** Opening Records to process block **

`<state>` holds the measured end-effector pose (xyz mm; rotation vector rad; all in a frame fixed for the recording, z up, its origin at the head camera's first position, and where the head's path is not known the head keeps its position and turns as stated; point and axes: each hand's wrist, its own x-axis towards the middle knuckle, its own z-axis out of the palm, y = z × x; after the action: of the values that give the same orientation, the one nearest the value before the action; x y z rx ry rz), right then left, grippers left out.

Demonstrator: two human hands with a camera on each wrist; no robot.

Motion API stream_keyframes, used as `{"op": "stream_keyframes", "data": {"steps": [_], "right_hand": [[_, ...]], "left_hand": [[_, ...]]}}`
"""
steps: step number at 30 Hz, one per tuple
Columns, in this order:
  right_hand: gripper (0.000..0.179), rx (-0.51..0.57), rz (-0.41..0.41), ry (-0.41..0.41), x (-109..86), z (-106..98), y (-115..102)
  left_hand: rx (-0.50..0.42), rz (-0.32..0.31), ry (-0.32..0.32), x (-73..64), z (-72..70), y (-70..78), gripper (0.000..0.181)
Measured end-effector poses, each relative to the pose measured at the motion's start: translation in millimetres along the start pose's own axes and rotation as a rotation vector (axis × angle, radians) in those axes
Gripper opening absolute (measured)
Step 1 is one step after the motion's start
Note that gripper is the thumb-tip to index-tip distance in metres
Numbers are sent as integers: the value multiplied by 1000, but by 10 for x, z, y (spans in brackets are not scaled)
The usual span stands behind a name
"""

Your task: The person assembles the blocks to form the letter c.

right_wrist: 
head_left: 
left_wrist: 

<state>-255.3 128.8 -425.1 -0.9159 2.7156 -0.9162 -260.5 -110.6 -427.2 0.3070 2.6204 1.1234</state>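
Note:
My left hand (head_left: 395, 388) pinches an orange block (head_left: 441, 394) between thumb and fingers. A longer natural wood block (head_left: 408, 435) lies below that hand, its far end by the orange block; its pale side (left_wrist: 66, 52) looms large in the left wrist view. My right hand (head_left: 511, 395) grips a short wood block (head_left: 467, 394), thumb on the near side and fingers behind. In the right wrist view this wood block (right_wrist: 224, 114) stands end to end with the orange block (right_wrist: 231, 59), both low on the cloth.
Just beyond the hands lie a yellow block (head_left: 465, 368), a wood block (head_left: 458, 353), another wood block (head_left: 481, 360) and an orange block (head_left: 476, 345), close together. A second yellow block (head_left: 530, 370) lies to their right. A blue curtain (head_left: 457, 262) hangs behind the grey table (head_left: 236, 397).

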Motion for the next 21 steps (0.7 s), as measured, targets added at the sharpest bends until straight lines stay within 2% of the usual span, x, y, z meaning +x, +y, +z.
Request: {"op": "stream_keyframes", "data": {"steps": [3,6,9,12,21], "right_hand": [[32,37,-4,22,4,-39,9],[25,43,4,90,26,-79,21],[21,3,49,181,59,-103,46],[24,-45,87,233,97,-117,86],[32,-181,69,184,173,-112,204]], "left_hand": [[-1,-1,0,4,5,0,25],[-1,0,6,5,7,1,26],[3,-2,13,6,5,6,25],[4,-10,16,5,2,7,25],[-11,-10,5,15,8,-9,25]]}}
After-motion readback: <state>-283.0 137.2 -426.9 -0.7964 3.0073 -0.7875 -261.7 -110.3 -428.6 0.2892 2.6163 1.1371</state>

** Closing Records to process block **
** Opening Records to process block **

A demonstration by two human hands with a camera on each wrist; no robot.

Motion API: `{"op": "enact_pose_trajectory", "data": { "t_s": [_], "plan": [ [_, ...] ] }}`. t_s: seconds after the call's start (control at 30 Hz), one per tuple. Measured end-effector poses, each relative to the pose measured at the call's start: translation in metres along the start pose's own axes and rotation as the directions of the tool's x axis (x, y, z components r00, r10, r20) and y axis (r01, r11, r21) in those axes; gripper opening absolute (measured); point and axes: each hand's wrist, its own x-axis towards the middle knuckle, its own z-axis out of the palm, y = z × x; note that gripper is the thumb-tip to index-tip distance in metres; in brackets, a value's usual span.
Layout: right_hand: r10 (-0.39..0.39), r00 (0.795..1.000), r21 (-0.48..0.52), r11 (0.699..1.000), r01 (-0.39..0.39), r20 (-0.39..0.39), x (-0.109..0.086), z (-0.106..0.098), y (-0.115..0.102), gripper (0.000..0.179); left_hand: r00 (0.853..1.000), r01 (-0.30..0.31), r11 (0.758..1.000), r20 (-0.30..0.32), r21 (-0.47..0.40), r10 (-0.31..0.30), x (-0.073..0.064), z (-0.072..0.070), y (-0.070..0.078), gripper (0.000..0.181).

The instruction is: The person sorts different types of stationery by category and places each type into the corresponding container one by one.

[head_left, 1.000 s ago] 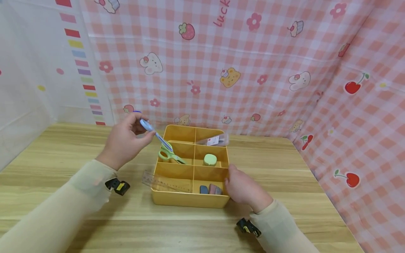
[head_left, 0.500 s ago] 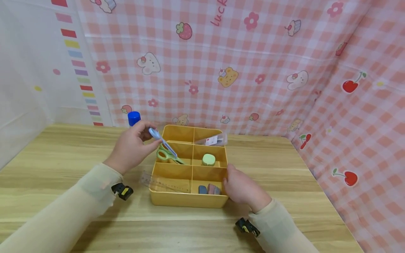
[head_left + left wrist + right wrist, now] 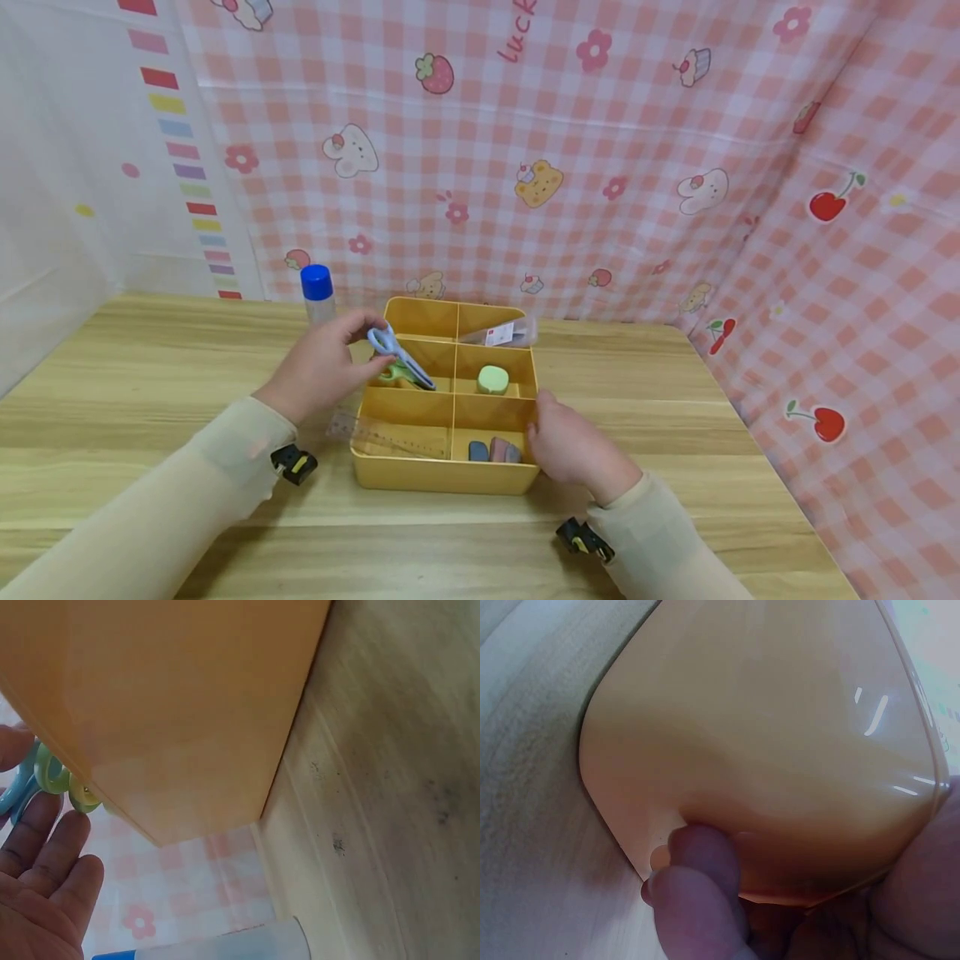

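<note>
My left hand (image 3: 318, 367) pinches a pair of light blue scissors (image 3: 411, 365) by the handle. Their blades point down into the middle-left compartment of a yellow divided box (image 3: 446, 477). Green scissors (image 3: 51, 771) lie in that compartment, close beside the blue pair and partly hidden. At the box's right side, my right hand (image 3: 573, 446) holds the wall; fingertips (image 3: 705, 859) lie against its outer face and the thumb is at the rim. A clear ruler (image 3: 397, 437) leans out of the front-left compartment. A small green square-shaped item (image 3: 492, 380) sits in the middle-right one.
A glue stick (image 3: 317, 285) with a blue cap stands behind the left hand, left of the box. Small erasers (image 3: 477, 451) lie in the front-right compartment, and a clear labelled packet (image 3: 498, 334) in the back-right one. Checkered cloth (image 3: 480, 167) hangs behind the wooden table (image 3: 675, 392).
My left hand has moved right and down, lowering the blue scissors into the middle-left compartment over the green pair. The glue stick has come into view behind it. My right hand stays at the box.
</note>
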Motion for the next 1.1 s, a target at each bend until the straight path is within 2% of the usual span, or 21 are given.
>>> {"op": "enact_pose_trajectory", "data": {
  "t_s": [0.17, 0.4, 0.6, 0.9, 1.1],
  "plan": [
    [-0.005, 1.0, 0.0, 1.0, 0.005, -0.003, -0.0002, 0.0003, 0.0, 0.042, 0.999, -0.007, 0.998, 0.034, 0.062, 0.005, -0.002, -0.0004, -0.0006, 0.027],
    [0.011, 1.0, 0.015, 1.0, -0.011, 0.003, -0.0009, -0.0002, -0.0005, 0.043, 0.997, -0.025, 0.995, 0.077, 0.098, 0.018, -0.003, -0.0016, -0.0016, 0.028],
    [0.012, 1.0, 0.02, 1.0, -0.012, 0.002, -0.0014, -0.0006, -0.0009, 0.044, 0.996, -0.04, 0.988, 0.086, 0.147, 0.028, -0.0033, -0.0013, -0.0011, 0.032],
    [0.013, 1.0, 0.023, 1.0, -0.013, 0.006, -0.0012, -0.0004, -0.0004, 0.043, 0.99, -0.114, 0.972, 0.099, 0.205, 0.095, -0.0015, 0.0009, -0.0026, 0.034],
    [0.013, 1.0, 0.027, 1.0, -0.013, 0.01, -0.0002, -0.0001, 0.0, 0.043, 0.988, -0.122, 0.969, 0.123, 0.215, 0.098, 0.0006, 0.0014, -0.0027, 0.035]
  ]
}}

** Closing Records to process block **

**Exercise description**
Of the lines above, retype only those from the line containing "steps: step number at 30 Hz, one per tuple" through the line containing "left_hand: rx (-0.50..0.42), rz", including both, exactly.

**Finished exercise**
steps: step number at 30 Hz, one per tuple
Columns, in this order:
  right_hand: gripper (0.000..0.179), rx (-0.51..0.57), rz (-0.41..0.41), ry (-0.41..0.41), x (-109..86), z (-106..98), y (-115..102)
  left_hand: rx (-0.50..0.42), rz (-0.32..0.31), ry (-0.32..0.32), x (-73..64), z (-72..70), y (-70..78), gripper (0.000..0.181)

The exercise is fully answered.